23/02/2009

Une Europe unie contre le secret bancaire des paradis fiscaux

La question du secret bancaire Suisse n'est pas seulement une question helvétique. La crise financière s'est propagée à tous les pays du monde. Les lois iniques des paradis fiscaux ont des conséquences dramatiques sur le reste du monde. Les Etats Européens se font voler des contributions fiscales par des ressortissants avec la complicité de la Suisse.

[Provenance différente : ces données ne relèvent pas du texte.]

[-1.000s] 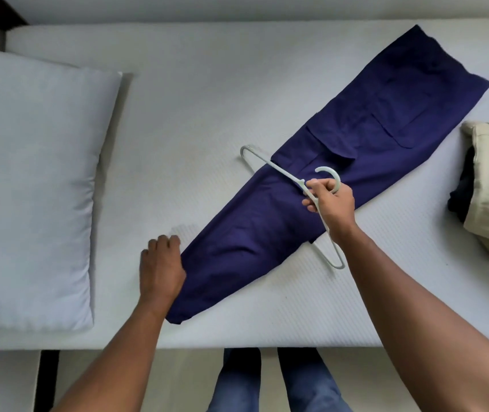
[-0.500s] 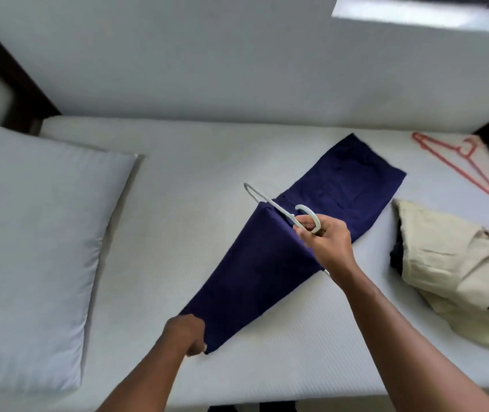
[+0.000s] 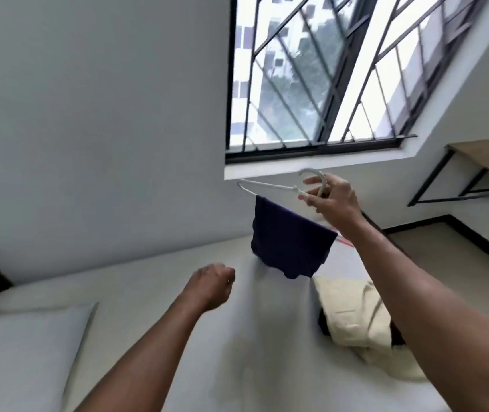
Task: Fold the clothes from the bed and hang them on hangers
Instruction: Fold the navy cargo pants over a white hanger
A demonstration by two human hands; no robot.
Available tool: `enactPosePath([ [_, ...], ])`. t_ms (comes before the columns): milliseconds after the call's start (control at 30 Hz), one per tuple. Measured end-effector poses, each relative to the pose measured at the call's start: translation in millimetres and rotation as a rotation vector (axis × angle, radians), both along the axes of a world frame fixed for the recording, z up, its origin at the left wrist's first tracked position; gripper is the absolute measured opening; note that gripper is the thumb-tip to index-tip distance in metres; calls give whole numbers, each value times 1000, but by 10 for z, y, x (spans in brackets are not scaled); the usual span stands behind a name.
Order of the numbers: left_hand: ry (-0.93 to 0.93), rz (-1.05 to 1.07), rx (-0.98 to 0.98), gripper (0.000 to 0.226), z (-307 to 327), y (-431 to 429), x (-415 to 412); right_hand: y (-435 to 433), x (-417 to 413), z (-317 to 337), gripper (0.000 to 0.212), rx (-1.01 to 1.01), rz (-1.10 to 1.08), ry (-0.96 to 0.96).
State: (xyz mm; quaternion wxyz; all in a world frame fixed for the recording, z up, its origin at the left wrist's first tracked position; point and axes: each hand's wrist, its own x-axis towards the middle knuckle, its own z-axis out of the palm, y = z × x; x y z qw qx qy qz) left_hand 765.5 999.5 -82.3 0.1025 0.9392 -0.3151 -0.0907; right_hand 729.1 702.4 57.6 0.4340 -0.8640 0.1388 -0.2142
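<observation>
My right hand (image 3: 331,200) grips the neck of a pale hanger (image 3: 270,184), just under its hook, and holds it up in the air above the bed (image 3: 160,281). Dark blue trousers (image 3: 289,245) hang folded over the hanger's bar, clear of the mattress. Lower and to the left, my left hand (image 3: 212,285) hovers over the bed with curled fingers and holds nothing. A cream garment (image 3: 353,313) lies crumpled on the bed to the right, with something dark under it.
A white pillow (image 3: 26,352) lies at the near left. A barred window (image 3: 326,72) is set in the wall beyond the bed. A wooden desk with a black frame (image 3: 475,173) stands at the right. A bit of a red hanger (image 3: 344,242) shows behind the trousers.
My right hand has lifted the hanger with the blue trousers off the bed into the air. My left hand let go of the trouser leg and rose. The view has tilted up.
</observation>
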Motion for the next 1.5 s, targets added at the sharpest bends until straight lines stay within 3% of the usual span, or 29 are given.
enactPosePath([
  [300, -385, -244, -312, 27, 2274, -600, 95, -342, -556, 1875, 45, -109, -127, -168],
  [533, -429, -496, -845, 23, 3369, -1133, -651, -251, -1435, 2894, 52, -160, -101, -158],
  [633, -381, -536, -1035, 22, 3647, -1352, -1114, -108, -1935, 3178, 58, -174, -73, -125],
  [733, -364, -561, -1103, 18, 3827, -1465, -1566, 86, -2483, 3355, 64, -167, -57, -116],
  [867, -557, -561, -1197, 6, 4005, -1467, -2188, 240, -3213, 3460, 67, -156, -47, -128],
  [1033, -531, -506, -1234, 41, 4146, -1572, -2923, 425, -4132, 3543, 64, -100, -81, -101],
  [1400, -461, -1073, -1221, 15, 4762, -1841, -4509, 1178, -6306, 4007, 54, -108, -491, -127],
  [1500, -343, -1161, -1291, 13, 4881, -1831, -4995, 1487, -6868, 4089, 48, -141, -644, -13],
])
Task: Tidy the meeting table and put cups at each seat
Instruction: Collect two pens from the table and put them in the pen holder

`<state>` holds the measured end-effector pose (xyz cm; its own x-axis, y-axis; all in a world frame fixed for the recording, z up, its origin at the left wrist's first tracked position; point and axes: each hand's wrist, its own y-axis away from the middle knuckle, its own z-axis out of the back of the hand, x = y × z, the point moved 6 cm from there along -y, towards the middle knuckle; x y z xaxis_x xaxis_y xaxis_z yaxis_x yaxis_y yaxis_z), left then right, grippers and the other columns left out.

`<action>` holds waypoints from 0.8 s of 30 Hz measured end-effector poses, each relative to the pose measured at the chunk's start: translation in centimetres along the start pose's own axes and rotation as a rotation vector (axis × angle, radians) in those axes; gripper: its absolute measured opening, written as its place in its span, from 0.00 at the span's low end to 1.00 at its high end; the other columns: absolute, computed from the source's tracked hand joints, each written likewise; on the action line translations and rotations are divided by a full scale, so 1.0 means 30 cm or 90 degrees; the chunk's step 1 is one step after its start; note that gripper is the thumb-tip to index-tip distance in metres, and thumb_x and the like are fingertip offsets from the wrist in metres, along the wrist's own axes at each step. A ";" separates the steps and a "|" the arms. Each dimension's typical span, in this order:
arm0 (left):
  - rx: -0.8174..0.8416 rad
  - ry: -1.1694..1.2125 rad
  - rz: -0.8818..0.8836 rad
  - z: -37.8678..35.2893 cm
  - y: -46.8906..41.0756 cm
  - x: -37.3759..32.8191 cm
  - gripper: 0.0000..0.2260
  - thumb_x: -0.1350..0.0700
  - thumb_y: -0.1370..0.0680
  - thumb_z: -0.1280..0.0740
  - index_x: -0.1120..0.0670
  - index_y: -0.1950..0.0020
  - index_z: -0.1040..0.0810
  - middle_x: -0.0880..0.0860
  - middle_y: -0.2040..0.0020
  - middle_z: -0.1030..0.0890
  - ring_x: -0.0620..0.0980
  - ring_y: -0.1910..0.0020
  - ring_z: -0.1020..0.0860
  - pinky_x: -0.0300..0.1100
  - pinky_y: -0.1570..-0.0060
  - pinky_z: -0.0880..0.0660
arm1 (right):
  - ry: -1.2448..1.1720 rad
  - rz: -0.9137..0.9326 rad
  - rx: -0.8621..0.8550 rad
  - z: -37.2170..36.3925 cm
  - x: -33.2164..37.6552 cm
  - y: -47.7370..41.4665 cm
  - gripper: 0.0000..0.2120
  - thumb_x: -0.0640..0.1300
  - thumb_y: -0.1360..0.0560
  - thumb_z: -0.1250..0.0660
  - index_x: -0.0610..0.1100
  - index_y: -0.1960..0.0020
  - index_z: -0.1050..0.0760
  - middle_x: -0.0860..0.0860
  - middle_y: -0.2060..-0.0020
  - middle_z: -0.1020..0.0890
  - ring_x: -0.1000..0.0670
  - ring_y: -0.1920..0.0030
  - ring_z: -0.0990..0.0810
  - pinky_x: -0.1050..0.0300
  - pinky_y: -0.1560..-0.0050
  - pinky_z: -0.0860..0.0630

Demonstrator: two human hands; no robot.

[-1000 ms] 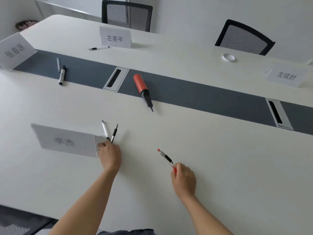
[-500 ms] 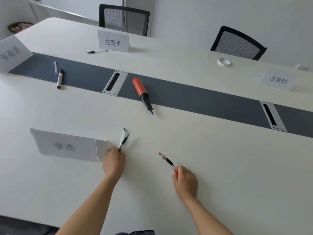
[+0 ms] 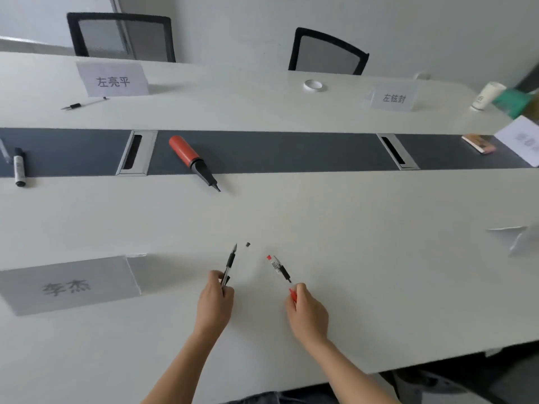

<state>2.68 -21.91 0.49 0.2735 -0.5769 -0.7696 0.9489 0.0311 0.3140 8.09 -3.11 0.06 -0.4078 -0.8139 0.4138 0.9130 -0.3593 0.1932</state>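
Note:
My left hand (image 3: 215, 301) grips two thin pens (image 3: 230, 262) held together, tips pointing away, over the near part of the white meeting table (image 3: 379, 258). My right hand (image 3: 306, 312) grips a red pen (image 3: 280, 269) by its lower end, its red cap end pointing up and left. A small dark speck (image 3: 248, 244) lies on the table between the pens' tips. At the far right end stands a stack of white paper cups (image 3: 487, 96), blurred.
A red and black pump (image 3: 191, 158) lies on the dark centre strip (image 3: 291, 151). Name cards (image 3: 70, 285) (image 3: 112, 80) (image 3: 393, 97) stand at the seats. A marker (image 3: 19, 167), a pen (image 3: 83, 104), a tape roll (image 3: 313, 85), a small box (image 3: 478, 142) and two chairs (image 3: 122, 36) are further off.
My left hand gathered the two pens together and carried them right, away from the near name card. The view swung right, showing the table's right end. My right hand keeps the red pen.

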 end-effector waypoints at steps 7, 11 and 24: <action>0.037 -0.026 0.003 -0.065 0.061 -0.026 0.03 0.64 0.24 0.46 0.59 0.53 0.33 0.54 0.67 0.30 0.59 0.63 0.30 0.46 0.68 0.38 | -0.092 -0.076 -0.001 0.031 -0.076 0.163 0.06 0.45 0.22 0.46 0.47 0.56 0.42 0.53 0.69 0.30 0.42 0.63 0.27 0.54 0.65 0.38; 0.045 -0.042 -0.026 -0.077 0.098 -0.066 0.06 0.63 0.24 0.45 0.61 0.62 0.34 0.55 0.70 0.32 0.56 0.69 0.35 0.44 0.71 0.42 | -0.130 -0.101 -0.039 0.053 -0.133 0.214 0.06 0.44 0.23 0.45 0.47 0.57 0.42 0.56 0.74 0.37 0.45 0.66 0.33 0.54 0.66 0.40; 0.239 -0.061 -0.193 -0.452 0.557 -0.291 0.12 0.57 0.21 0.45 0.55 0.64 0.40 0.54 0.71 0.32 0.54 0.71 0.35 0.45 0.71 0.40 | -0.234 -0.340 -0.185 0.172 -0.640 0.744 0.14 0.42 0.23 0.43 0.52 0.65 0.41 0.55 0.76 0.36 0.57 0.76 0.38 0.64 0.75 0.43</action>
<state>18.29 -5.30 4.91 -0.0385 -0.5882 -0.8078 0.8564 -0.4360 0.2766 36.25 6.85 1.03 -0.7302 -0.3039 0.6119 0.5315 -0.8154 0.2293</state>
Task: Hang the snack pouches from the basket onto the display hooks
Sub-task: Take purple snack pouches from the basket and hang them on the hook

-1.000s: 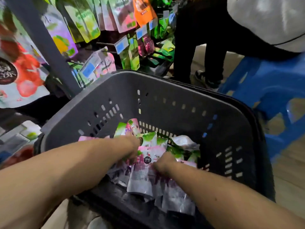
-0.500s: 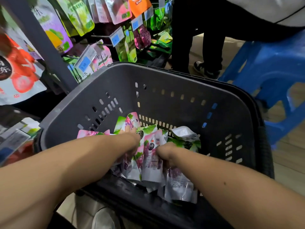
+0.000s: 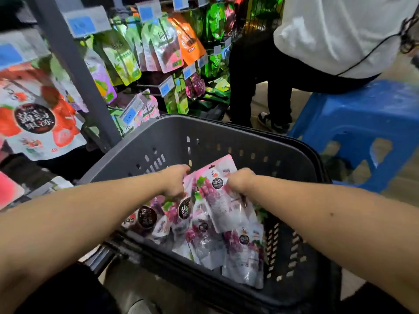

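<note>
Hands, two: my left hand (image 3: 174, 182) and right hand (image 3: 241, 181) each curl round the top of a bunch of grape pouches (image 3: 221, 200). I hold it above the loose ones in the grey basket (image 3: 249, 130), hanging holes uppermost, ready, I judge, for the display hooks (image 3: 147, 86) at left.

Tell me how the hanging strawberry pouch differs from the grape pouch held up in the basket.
The strawberry pouch shows red fruit; the grape pouch shows purple fruit on pink. The strawberry pouch hangs untouched on the display; the grape pouch is tilted inside the basket, gripped by the right hand. Both carry a dark round label.
</note>
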A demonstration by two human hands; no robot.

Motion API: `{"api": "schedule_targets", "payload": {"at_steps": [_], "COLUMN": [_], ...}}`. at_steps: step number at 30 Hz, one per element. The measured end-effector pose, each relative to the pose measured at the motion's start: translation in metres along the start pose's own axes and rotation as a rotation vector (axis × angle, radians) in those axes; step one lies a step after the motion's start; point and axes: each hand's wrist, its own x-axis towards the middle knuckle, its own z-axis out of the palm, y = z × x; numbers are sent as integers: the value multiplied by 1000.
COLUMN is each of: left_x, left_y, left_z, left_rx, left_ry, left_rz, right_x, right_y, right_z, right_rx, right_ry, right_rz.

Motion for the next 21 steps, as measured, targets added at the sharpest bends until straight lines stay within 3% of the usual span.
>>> {"api": "schedule_targets", "payload": {"at_steps": [2, 5, 10, 14, 17, 21], "left_x": [-13, -29, -52, -62, -68, -69], "left_y": [-10, -33, -47, -54, -54, -48], "left_z": [-21, -42, -56, -57, -61, -68], "left_rx": [-30, -208, -475, -540, -786, -951], "left_ry": [96, 213, 220, 129, 29, 29], "left_rz": [-12, 1, 35, 94, 104, 153], "right_x": [-7, 6, 2, -7, -12, -20], "right_y": [-11, -6, -6, -5, -6, -11], "right_z": [-14, -25, -30, -38, -38, -38], "right_rx": [309, 494, 675, 657, 594, 437], "right_ry": [-40, 17, -123, -162, -179, -305], "right_rz": [18, -41, -121, -261, -294, -381]}}
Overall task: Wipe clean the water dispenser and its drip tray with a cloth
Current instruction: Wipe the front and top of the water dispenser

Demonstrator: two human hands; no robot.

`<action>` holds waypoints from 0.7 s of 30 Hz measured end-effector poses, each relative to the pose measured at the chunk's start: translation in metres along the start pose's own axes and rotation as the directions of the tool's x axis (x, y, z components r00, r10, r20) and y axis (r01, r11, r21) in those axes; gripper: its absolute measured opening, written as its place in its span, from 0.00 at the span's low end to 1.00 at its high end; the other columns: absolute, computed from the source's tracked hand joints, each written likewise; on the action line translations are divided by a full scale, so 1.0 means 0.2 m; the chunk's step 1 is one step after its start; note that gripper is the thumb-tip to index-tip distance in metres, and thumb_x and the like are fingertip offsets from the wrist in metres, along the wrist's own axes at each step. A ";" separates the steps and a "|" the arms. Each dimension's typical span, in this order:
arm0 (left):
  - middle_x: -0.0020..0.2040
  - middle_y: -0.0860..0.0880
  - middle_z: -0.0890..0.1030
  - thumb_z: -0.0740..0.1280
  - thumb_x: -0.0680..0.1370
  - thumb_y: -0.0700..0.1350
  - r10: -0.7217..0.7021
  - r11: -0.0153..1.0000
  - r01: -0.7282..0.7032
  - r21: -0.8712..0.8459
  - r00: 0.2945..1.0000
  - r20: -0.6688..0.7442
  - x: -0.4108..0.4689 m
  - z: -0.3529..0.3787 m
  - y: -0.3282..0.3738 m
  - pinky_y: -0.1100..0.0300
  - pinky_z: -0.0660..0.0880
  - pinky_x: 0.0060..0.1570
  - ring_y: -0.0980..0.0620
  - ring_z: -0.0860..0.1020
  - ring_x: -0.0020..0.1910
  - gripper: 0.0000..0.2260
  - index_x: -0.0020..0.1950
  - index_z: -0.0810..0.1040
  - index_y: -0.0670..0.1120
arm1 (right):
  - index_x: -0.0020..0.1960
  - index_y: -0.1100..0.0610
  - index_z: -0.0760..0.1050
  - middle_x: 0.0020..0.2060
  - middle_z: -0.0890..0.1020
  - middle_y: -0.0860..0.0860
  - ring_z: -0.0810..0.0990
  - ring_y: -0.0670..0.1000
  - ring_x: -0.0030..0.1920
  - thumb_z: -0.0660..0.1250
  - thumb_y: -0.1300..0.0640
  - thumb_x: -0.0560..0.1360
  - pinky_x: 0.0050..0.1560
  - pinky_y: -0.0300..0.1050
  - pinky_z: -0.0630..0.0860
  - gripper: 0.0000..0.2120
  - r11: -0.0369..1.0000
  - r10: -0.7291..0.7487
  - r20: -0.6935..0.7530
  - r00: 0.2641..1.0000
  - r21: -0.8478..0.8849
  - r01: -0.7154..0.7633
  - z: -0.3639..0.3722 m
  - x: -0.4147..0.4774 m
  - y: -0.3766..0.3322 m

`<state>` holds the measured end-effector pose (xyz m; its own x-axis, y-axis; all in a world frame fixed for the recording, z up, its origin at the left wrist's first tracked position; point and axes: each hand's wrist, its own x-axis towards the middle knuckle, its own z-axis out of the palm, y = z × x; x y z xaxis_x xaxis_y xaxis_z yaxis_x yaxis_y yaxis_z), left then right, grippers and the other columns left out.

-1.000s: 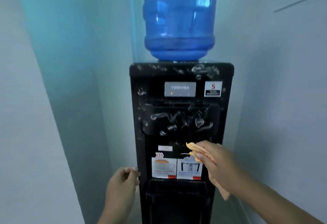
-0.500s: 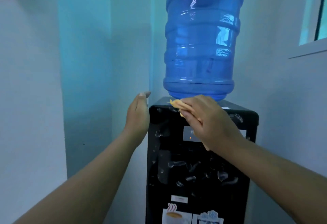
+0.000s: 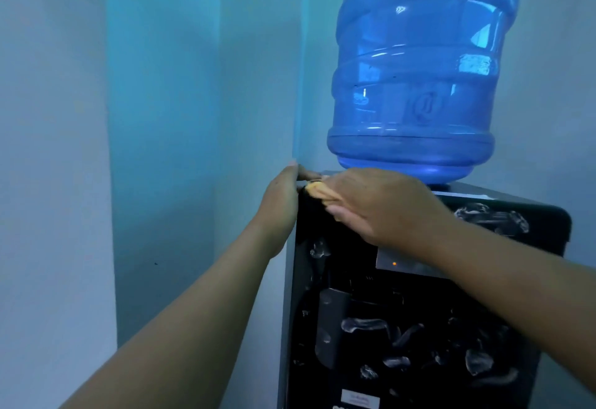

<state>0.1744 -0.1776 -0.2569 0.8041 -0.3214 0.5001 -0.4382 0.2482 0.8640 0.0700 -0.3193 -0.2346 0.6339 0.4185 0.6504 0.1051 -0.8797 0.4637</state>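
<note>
Head view: right hand (image 3: 383, 205) covers most of orange cloth (image 3: 317, 190) — drip tray unseen.

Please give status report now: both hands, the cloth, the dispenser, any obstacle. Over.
Right hand presses orange cloth on dispenser top, front-left corner. Left hand braces dispenser's left edge. Blue bottle close behind right hand. Front panel smeared, unwiped.

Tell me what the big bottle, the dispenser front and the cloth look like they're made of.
Bottle: translucent blue rigid plastic, judging by the molded ribs and glossy highlights. Dispenser front: glossy black plastic, possibly glass; it mirrors light and carries crinkled clear film patches. Cloth: soft orange-yellow fabric, bunched under the right hand; weave too small to tell.
</note>
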 end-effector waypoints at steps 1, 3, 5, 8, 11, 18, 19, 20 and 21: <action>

Dans le monde en crise d'aujourd'hui, il est inacceptable que ceux qui en ont les moyens puissent échapper au paiement de l'impôt avec la complicité d'Etats souverains. Tout le monde doit contribuer à mesure de ses moyens surtout ceux qui bénéficie matériellement le plus de la stabilité des Etats.

La concurrence des Etats est saine lorsqu'elle se fonde sur des règles équitables. Mais la Suisse ne peut pas d'un côté faire les deux tiers de son commerce extérieur avec des Etats et de l'autre être complice de ceux qui les fraudent.

Les Etats Unis sont de plus en plus fermes sur cette évasion fiscale. L'Europe qui est pourtant encore plus directement concernée aurait dû l'être avant. L'Europe a été incapable d'être ferme en premier car elle ne peut pas prendre de décision à la majorité. Elle a été soumise au véto du Luxembourg et de l'Angleterre sur ces questions.

L'Europe n'existe que lorsqu'elle peut décider sur la base de la majorité. C'est ce que nous autres centristes européens défendons depuis 50 ans.

Les dirigeants du PS et de l'UMP sont favorables à l'Europe seulement lorsque cela sert leurs intérêts partisans. Ils la défendent lorsqu'ils sont dans la majorité et s'y opposent lorsqu'ils sont dans l'opposition.

Si Fabius et Sarkozy n'avait pas été autant préoccupés de faire perdre Chirac, l'Europe aurait eu un traité constitutionnel Européen qui aurait aidé à prendre les décisions nécessaires pour mettre plus tôt un terme aux paradis fiscaux.

De notre côté nous continuerons de construire une Europe plus démocratique, plus transparente et plus efficace parce que la souveraineté du peuple doit pouvoir continuer d'imposer sa loi aux marchés globalisés.